[ASSIGNMENT]
Emit a verbatim copy of the lines running from the line with "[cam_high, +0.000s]" through the end of the material below.

►

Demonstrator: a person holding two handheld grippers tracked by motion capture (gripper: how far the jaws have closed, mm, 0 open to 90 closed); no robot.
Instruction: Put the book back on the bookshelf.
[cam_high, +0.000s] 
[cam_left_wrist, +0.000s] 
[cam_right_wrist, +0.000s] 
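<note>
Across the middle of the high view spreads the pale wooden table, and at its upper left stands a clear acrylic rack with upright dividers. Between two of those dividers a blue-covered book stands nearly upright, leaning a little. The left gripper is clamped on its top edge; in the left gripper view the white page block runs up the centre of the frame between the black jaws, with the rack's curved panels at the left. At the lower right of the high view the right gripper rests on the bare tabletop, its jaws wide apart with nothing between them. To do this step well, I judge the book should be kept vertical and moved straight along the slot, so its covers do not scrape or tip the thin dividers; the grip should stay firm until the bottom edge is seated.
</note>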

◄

[RESPONSE FOR THIS EXERCISE]
[cam_high, +0.000s] 
[cam_left_wrist, +0.000s] 
[cam_right_wrist, +0.000s] 
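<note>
Across the middle of the high view spreads the pale wooden table, and at its upper left stands a clear acrylic rack with upright dividers. Between two of those dividers a blue-covered book stands nearly upright, leaning a little. The left gripper is clamped on its top edge; in the left gripper view the white page block runs up the centre of the frame between the black jaws, with the rack's curved panels at the left. At the lower right of the high view the right gripper rests on the bare tabletop, its jaws wide apart with nothing between them. To do this step well, I judge the book should be kept vertical and moved straight along the slot, so its covers do not scrape or tip the thin dividers; the grip should stay firm until the bottom edge is seated.
</note>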

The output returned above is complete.